Chopardkompromisslose Kunstfertigkeit

Chopard bei Juwelier Schumann

Grenzenlose Leidenschaft für die Schönheit und das Leben – kaum eine Marke vermittelt diese einzigartige emotionale Dimension wie Chopard. So sind Werte wie Joie de Vivre, die Freude am Leben, fest im Hause Chopard verankert und sorgen für Kreationen, die stets positive Energie ausstrahlen und die Träger in den schönsten Momenten begleiten. Doch für die traditionsreiche Maison geht wahrer Luxus Hand in Hand mit ethischer, ökologischer sowie sozialer Verantwortung. Durch strenge Kontrolle aller verwendeten Rohstoffe nimmt Chopard eine Vorreiterrolle auf dem Gebiet der ethischen und nachhaltigen Schmuck- sowie Uhrherstellung ein und strebt danach, auch die Kunden für ethisch vertretbaren Luxus zu sensibilisieren. Hier trifft Tradition auf Innovation, eine ruhmvolle Geschichte auf den Stolz und die kreativen Ideen der Gegenwart.

Mut zur
Kreativität

Mut und Kreativität – Quellen der Innovationskraft und Originalität von Chopard. Wo diese beiden Werte aufeinandertreffen, vereinen sich feinste Handwerkskunst und grenzenlose Inspiration, um Uhr- und Schmuckkreationen mit zeitlosem Design zu erschaffen. Statt sich auf dem Erfolg des Unternehmens zu beruhen, schreitet die familiengeführte Marke stetig voran, stellt sich ihren Herausforderungen und schafft wahrlich Großes. Geleitet von der Leidenschaft und den Talenten der Familie Scheufele, setzt Chopard auf wegweisende Forschung und Entwicklung, neuste Produktionsverfahren und unergründete Werkstoffe, ohne dabei die Grundwerte der Maison zu vergessen. Hier erhält kreative Kühnheit eine neue Dimension.

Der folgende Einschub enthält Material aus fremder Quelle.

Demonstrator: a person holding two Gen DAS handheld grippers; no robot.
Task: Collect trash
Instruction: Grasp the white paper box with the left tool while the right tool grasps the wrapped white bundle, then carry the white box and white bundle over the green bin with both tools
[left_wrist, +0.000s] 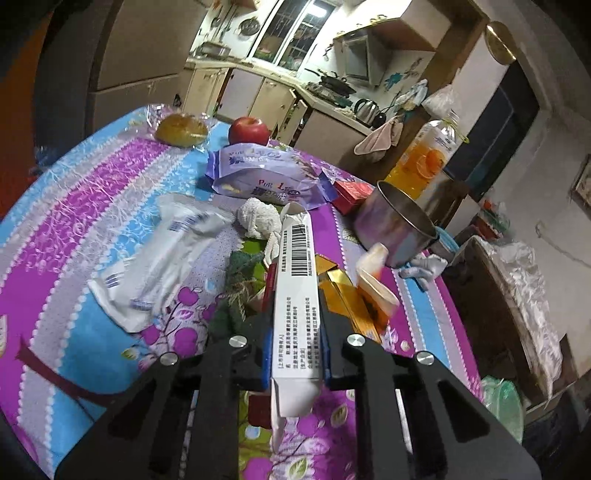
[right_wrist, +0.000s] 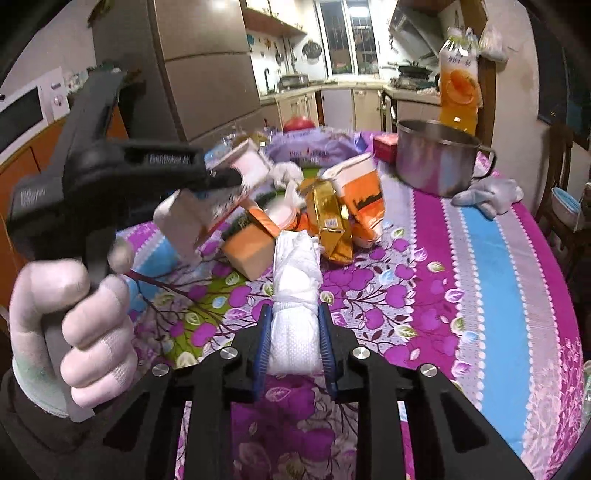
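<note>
My fingers on the left gripper (left_wrist: 295, 354) were clamped on a long white carton (left_wrist: 295, 295) and the right gripper (right_wrist: 294, 347) squeezed a white tissue wad (right_wrist: 295, 291), both just above the table (right_wrist: 480, 258), so I judged the pickup done and next needed a bin, which I could not see.

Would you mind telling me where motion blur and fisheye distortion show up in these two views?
Left wrist view: the orange-and-white carton is smeared, the barcoded box in the left gripper stays sharp, and the table edge bows. Right wrist view: the gloved hand and its box blur, the tissue wad in the right gripper is crisp, and black vignetting fills the corners.
</note>
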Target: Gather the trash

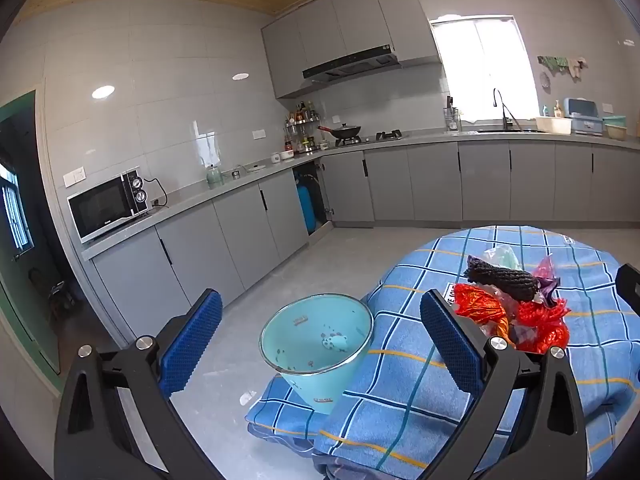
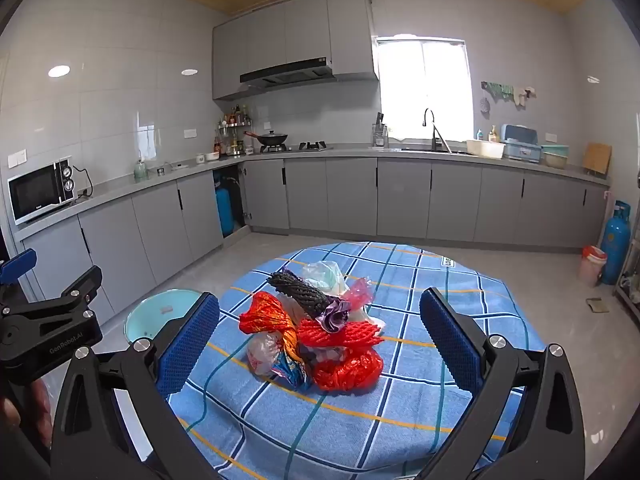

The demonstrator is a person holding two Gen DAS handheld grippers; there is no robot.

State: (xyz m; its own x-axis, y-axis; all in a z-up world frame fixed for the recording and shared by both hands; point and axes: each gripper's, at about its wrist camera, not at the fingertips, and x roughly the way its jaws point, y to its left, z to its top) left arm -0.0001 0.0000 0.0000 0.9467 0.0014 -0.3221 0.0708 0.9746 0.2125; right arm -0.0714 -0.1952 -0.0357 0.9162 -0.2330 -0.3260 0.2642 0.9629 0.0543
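Note:
A pile of trash [image 2: 316, 328] lies in the middle of a round table with a blue checked cloth [image 2: 400, 412]: red foam nets, a black foam net [image 2: 300, 292], clear plastic bags and wrappers. The pile also shows in the left wrist view [image 1: 516, 308]. A light blue bin [image 1: 316, 344] stands on the floor at the table's left edge, open and empty; its rim shows in the right wrist view [image 2: 160, 312]. My left gripper [image 1: 320, 344] is open over the bin. My right gripper [image 2: 320, 340] is open, just short of the pile.
Grey kitchen cabinets and a counter run along the back and left walls, with a microwave [image 2: 40, 192] at the left. A blue gas cylinder [image 2: 616, 240] and a small red bin [image 2: 592, 264] stand at the far right. Grey floor surrounds the table.

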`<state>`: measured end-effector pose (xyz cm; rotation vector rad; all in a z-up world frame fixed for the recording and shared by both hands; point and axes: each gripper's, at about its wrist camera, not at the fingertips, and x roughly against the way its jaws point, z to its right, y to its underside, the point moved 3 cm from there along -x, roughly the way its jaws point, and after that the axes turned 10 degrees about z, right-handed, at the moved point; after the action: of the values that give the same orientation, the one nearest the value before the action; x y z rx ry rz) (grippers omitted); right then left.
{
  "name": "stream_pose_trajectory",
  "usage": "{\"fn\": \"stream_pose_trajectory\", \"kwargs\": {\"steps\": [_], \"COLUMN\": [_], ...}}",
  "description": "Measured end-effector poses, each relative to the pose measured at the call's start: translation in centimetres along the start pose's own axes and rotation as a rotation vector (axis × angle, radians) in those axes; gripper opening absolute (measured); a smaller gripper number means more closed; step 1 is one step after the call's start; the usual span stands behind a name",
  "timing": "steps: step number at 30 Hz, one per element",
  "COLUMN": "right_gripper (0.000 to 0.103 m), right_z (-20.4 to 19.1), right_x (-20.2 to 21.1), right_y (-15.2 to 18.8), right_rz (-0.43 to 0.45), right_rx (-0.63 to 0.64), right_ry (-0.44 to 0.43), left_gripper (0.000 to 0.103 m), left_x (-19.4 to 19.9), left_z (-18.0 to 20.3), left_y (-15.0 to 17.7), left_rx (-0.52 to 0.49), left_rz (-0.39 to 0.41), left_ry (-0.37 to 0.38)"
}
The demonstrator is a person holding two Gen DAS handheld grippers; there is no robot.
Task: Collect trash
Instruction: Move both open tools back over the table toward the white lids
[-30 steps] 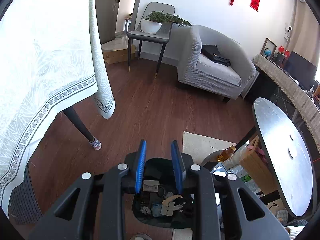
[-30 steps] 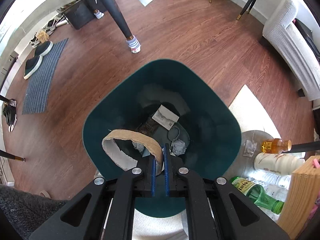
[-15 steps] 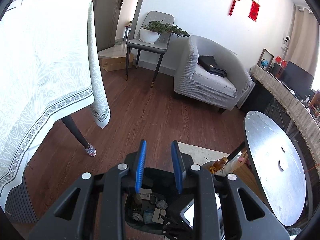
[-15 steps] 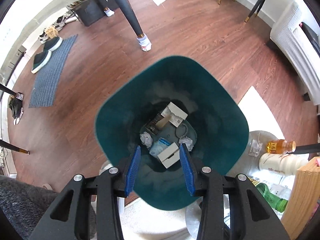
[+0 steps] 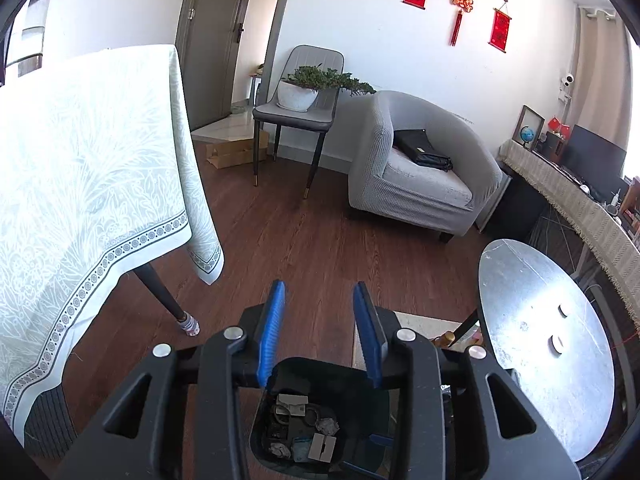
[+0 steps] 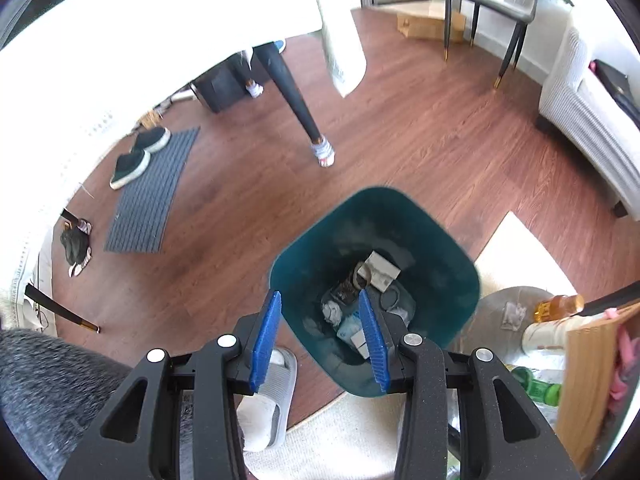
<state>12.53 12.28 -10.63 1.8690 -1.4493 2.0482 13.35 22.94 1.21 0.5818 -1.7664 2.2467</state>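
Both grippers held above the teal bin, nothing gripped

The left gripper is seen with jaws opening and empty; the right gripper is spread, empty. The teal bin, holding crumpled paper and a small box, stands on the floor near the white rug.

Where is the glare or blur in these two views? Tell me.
Right wrist view: the tablecloth is blown out white by sunlight, and the slippers on the floor look smeared. Left wrist view: sharper and evenly lit, with fisheye bending at the edges and sheen on the round table.
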Motion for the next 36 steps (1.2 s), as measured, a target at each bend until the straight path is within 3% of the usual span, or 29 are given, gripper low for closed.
{"fn": "stream_pose_trajectory", "kwargs": {"steps": [6, 17, 24, 36], "right_gripper": [0.041, 0.051, 0.054, 0.058], "right_z": [2.2, 9.6, 14.9, 23.9], "right_x": [5.0, 13.1, 17.0, 22.5], "right_y": [-0.8, 0.1, 2.4, 7.5], "right_rz": [0.097, 0.237, 0.301, 0.354], "right_rx": [-0.023, -0.064, -0.146, -0.329], "right_ry": [0.042, 0.224, 0.322, 0.43], "left_gripper": [0.05, 0.064, 0.072, 0.076], "left_x": [0.9, 0.1, -0.3, -2.5], "left_z": [2.2, 10.0, 16.2, 25.1], "left_y": [-0.8, -0.4, 1.0, 4.5], "left_rx": [-0.042, -0.114, -0.174, -0.253], "left_rz": [0.036, 0.048, 0.041, -0.032], "left_ry": [-0.004, 0.096, 0.173, 0.268]}}
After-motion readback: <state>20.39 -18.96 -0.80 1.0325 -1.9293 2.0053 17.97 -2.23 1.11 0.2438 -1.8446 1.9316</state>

Die Maison Chopard blickt auf eine lange Tradition zurück 

Wir schreiben das Jahr 1860 – Louis-Ulysse Chopard ist gerade einmal 24 Jahre alt, als er eine Uhrenmanufaktur gründet, die sich auf die Herstellung von Chronometern und Taschenuhren spezialisiert. Schnell erfasst er den aktuellen Zeitgeist und erfüllt mit präzisen und dennoch alltagstauglichen Taschenuhren den Wunsch seiner Kunden. Schon bald verfestigt sich sein guter Ruf im ganzen Land und darüber hinaus – neben treuen Stammkunden wie dem Eidgenössischen Schützenverband und der Schweizerischen Bundesbahn zählt auch der russische Zar Nikolaus II zu seinem Kundenstamm. 1915 übernimmt sein Sohn Paul-Louis Chopard und eröffnet eine Zweigstelle in La Chaux-de-Fonds, welche später zum Hauptsitz des Unternehmens ausgebaut wird. 1937 zieht die Maison schließlich nach Genf – dem internationalen Handelszentrum für Präzisionsuhren.

ChopardFest in Familienhand

Während die Maison Chopard bereits in dritter Generation in Genf tätig ist, überlegt Karl Scheufele, Inhaber des Uhren- und Schmuckunternehmens ESZEHA, wie er seine Firma künftig weiterentwickeln kann. Da er bei der Beschaffung seiner Uhrwerke von Zulieferern abhängig ist, spielt er schon lange mit dem Gedanken, in eine Schweizer Manufaktur zu investieren. Schon nach einem kurzen Treffen mit Paul-André Chopard ist das Geschäft besiegelt. Er führt die Maison Chopard aus der Anonymität und positioniert sie als international erfolgreiches Unternehmen. Auch heute noch ist Chopard eines der letzten familiengeführten Uhren- und Schmuckunternehmen, das von der unendlichen Kreativität und dem besonderen Geist von Karl-Friedrich und Carolien Scheufele lebt.